Exercise objective:
Go through the records and tally the lines that include the word "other". The answer is that total alone.

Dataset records
########

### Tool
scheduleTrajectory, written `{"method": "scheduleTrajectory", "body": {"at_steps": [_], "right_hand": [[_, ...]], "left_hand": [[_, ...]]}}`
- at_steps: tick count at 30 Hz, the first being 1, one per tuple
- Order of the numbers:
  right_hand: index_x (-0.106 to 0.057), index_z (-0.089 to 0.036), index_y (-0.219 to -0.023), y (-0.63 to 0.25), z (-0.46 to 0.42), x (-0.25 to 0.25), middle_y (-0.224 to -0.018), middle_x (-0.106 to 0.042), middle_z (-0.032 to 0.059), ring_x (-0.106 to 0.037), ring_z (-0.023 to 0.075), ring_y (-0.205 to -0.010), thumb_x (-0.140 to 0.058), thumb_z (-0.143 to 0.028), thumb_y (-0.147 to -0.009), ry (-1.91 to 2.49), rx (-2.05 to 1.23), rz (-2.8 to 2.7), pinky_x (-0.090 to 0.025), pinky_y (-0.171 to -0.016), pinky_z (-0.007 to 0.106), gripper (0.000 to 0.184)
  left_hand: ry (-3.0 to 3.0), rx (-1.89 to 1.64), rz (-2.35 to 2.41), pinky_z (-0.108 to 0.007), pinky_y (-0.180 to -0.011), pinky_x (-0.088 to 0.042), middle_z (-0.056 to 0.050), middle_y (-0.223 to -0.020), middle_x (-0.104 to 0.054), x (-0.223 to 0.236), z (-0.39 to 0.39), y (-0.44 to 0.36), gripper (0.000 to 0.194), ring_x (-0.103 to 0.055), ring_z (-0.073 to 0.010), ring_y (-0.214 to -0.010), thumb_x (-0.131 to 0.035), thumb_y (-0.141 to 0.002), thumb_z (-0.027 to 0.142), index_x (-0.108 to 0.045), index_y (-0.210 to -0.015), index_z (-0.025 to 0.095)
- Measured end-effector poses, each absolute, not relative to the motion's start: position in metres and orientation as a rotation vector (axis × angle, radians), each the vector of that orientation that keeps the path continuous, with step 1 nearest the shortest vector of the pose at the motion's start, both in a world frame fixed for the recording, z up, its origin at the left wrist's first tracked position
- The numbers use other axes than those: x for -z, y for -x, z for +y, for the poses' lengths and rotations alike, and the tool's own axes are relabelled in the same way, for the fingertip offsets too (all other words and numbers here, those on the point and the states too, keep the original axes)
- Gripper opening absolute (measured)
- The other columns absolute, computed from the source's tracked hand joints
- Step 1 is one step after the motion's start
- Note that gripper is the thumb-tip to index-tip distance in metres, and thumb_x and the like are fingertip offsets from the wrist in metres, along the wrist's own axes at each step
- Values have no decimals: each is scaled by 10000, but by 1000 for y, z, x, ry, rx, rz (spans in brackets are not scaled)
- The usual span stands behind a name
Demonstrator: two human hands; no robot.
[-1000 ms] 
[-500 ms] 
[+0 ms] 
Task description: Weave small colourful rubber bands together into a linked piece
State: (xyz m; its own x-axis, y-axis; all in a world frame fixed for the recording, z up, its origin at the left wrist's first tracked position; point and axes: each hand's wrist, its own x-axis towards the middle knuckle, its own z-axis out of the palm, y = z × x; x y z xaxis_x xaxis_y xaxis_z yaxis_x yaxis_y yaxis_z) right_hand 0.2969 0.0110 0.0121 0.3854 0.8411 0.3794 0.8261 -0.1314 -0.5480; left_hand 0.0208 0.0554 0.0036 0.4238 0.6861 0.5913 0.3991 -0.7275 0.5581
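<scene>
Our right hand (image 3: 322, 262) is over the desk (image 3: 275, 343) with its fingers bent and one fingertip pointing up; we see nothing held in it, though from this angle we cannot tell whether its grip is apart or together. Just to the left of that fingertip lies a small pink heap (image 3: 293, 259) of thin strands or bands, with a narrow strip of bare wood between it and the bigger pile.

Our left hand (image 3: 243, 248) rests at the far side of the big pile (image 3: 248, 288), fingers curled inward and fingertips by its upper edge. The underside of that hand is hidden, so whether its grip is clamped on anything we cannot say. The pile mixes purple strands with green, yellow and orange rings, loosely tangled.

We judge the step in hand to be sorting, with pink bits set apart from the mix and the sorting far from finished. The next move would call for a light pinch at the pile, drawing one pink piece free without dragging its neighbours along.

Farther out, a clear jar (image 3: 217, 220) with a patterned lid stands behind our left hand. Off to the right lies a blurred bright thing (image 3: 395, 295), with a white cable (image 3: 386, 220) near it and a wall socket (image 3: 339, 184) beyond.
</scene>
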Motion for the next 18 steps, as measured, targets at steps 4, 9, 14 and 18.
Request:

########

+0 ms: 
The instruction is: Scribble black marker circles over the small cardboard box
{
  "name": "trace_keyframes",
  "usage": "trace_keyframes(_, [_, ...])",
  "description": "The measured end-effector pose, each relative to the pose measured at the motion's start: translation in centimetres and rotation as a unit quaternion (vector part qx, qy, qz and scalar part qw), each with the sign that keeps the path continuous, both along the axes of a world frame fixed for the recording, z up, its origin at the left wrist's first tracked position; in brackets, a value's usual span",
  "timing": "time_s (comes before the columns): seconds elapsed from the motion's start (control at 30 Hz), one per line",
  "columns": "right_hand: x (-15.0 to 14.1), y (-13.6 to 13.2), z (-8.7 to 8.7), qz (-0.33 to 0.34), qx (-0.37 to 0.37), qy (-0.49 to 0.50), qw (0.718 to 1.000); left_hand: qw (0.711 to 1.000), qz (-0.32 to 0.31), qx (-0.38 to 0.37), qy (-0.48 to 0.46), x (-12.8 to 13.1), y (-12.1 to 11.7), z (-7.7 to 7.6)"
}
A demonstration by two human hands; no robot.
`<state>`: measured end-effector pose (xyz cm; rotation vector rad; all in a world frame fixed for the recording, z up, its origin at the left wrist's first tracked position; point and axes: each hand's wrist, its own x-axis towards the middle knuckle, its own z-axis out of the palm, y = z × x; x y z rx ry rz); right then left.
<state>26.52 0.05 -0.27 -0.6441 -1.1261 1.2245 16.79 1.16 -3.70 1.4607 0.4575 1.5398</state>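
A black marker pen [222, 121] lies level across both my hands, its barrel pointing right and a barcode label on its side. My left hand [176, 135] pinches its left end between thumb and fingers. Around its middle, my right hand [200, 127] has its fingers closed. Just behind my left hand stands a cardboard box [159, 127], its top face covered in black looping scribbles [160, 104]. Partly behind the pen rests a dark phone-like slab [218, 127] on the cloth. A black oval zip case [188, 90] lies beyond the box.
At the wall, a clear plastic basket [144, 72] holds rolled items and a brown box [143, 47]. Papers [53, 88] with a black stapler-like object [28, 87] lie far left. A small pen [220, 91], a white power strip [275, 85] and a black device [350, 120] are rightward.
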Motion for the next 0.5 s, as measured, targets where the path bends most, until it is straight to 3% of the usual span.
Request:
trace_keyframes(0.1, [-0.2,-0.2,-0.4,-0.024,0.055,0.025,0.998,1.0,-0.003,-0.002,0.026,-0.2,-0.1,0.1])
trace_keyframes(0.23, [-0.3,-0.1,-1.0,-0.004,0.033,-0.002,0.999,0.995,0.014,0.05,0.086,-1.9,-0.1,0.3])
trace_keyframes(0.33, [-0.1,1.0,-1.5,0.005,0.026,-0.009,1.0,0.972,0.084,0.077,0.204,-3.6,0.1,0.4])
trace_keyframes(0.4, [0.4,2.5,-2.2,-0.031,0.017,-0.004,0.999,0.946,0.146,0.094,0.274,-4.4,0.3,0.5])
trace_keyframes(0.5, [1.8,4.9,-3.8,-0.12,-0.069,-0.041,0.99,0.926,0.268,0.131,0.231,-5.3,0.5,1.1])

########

Response area:
2